> WORK TO BE COMPLETED
Reproduce, exactly as they appear, the line containing "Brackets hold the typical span" and every line after it, ending with the last line of the records.

**** GIVEN INFORMATION ****

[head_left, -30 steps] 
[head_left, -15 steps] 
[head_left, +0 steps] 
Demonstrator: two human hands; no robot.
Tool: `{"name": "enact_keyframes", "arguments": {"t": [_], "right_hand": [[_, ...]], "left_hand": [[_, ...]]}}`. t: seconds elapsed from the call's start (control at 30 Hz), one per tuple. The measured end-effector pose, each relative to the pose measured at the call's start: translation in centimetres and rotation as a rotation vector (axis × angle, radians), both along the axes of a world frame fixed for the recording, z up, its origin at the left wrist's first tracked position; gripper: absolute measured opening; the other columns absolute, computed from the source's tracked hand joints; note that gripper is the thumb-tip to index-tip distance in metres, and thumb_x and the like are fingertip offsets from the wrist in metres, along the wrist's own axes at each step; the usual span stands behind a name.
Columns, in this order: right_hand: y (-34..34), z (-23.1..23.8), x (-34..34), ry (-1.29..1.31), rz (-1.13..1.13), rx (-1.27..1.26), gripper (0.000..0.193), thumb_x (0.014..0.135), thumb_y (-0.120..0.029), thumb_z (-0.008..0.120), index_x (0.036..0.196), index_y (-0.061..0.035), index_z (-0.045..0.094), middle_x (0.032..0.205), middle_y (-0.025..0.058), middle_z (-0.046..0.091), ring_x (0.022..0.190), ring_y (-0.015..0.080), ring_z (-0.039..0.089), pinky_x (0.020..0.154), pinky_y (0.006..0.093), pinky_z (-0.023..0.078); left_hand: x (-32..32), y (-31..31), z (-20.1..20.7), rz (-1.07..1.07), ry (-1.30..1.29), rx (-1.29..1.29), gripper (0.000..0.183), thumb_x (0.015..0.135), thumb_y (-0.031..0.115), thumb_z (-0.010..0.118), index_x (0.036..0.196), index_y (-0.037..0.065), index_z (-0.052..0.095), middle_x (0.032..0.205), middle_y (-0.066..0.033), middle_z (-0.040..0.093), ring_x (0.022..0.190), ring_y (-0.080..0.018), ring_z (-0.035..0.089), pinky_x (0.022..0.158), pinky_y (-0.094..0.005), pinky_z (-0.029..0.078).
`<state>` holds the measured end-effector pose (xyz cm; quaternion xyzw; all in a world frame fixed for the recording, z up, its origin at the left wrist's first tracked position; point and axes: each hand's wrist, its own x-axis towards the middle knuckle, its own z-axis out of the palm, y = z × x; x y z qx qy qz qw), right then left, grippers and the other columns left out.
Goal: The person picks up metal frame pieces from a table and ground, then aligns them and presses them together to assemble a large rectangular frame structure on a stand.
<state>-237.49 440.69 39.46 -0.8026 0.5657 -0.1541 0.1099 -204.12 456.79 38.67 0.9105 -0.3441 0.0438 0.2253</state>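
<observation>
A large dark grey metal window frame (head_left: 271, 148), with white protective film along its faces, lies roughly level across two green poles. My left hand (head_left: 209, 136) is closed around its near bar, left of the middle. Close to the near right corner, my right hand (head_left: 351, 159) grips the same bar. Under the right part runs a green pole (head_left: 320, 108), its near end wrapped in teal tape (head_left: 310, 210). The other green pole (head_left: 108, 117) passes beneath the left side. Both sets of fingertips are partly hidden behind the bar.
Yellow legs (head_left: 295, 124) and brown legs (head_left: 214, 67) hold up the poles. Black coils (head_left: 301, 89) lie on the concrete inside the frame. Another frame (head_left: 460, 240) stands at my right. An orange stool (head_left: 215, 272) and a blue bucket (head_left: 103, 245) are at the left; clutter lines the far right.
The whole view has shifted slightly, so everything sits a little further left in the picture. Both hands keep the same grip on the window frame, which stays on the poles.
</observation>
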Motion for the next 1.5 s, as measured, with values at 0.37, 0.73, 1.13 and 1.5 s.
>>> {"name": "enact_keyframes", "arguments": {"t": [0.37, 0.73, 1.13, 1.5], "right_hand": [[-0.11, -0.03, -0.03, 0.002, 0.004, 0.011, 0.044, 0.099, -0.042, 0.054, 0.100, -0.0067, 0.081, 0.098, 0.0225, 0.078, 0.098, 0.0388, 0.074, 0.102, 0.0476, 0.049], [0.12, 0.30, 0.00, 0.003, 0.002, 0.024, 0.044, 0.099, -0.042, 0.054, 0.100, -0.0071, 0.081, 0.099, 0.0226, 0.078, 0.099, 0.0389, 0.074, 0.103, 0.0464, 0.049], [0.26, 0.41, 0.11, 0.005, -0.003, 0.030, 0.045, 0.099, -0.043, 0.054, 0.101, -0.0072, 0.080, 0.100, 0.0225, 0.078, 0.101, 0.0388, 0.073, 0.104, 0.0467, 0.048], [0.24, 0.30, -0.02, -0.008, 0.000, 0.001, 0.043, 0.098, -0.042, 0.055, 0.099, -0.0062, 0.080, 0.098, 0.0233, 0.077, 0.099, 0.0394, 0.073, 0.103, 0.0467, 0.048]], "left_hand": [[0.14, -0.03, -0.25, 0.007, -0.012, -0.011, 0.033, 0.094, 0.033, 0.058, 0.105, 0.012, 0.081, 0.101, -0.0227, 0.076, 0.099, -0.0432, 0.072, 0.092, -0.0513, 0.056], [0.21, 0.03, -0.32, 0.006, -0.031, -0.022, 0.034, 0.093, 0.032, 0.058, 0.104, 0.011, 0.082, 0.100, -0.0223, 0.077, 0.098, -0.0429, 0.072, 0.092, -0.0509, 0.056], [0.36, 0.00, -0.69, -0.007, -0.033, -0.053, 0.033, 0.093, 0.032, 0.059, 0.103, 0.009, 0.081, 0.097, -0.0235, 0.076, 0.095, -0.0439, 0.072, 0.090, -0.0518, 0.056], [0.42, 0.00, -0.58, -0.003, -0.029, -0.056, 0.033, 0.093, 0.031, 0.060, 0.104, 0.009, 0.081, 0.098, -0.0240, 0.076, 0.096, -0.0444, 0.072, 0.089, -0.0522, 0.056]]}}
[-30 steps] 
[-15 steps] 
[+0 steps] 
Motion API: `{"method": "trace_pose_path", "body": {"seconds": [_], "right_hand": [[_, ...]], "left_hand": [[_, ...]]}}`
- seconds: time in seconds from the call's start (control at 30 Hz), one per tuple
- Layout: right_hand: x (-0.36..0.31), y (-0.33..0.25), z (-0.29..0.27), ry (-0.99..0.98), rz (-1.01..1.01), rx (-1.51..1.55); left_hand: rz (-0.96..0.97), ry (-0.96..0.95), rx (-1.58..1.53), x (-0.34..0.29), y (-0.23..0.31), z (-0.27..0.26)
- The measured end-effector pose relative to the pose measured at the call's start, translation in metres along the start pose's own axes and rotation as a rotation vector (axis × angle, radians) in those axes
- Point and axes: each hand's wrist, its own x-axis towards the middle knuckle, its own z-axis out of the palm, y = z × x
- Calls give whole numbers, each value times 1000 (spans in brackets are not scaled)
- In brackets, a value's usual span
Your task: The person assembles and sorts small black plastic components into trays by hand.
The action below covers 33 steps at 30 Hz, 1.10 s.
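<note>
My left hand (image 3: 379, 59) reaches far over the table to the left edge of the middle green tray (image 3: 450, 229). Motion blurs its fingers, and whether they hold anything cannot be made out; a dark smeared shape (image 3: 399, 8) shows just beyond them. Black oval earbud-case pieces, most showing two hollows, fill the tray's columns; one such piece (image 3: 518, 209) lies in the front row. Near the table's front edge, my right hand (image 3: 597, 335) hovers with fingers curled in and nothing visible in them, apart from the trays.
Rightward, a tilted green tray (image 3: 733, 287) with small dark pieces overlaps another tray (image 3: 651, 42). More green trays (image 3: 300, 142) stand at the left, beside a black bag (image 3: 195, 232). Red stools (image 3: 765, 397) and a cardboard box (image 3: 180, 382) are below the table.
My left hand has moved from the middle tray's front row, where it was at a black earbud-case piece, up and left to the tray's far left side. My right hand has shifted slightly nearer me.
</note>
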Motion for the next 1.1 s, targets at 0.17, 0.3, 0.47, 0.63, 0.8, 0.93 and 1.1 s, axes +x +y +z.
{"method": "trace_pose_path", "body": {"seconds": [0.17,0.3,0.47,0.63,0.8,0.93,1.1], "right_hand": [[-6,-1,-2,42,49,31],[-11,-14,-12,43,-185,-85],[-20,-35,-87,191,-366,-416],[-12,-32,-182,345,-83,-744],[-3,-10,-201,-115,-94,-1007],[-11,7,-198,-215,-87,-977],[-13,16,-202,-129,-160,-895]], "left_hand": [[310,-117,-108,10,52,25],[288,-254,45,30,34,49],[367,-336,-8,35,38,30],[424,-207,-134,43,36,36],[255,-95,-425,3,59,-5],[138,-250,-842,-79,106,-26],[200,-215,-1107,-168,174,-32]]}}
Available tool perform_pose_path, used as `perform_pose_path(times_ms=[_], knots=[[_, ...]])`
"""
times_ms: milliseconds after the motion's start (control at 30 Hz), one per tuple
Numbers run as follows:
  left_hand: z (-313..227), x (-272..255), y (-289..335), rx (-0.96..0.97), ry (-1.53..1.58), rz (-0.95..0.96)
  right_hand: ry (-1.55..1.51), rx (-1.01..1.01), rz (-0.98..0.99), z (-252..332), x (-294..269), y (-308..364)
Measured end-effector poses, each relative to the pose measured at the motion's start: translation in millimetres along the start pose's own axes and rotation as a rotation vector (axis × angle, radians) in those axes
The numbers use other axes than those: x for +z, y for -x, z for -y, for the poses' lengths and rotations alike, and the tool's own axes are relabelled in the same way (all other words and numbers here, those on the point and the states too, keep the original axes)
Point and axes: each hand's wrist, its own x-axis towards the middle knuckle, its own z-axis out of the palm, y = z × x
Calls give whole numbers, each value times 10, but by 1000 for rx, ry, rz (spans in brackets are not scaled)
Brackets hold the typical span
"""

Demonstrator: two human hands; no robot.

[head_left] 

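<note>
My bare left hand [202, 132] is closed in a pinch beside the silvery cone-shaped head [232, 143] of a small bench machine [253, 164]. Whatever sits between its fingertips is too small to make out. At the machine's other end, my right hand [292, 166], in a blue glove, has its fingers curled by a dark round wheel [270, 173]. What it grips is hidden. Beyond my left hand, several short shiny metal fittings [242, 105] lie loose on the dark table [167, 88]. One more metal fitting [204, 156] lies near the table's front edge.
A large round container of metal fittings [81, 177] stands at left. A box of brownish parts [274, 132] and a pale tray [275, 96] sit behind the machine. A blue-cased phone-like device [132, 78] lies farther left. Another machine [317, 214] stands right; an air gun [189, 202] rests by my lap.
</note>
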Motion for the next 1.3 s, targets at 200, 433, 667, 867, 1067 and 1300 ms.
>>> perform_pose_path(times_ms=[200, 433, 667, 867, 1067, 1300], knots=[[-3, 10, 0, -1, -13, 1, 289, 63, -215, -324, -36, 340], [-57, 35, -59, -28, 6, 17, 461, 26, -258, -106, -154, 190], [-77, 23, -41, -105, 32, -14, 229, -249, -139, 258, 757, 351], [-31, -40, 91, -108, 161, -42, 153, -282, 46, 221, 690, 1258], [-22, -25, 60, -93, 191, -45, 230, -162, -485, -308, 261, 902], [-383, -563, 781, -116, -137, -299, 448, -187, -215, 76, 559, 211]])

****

> RESPONSE
Brackets hold the typical span
"""

Demonstrator: two human hands; no robot.

[head_left] 

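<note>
My bare left hand [202, 132] is closed in a pinch beside the silvery cone-shaped head [232, 143] of a small bench machine [253, 164]. Whatever sits between its fingertips is too small to make out. At the machine's other end, my right hand [292, 166], in a blue glove, has its fingers curled by a dark round wheel [270, 173]. What it grips is hidden. Beyond my left hand, several short shiny metal fittings [242, 105] lie loose on the dark table [167, 88]. One more metal fitting [204, 156] lies near the table's front edge.
A large round container of metal fittings [81, 177] stands at left. A box of brownish parts [274, 132] and a pale tray [275, 96] sit behind the machine. A blue-cased phone-like device [132, 78] lies farther left. Another machine [317, 214] stands right; an air gun [189, 202] rests by my lap.
</note>
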Motion for the next 1.3 s, targets at 200, 433, 667, 867, 1067 and 1300 ms.
>>> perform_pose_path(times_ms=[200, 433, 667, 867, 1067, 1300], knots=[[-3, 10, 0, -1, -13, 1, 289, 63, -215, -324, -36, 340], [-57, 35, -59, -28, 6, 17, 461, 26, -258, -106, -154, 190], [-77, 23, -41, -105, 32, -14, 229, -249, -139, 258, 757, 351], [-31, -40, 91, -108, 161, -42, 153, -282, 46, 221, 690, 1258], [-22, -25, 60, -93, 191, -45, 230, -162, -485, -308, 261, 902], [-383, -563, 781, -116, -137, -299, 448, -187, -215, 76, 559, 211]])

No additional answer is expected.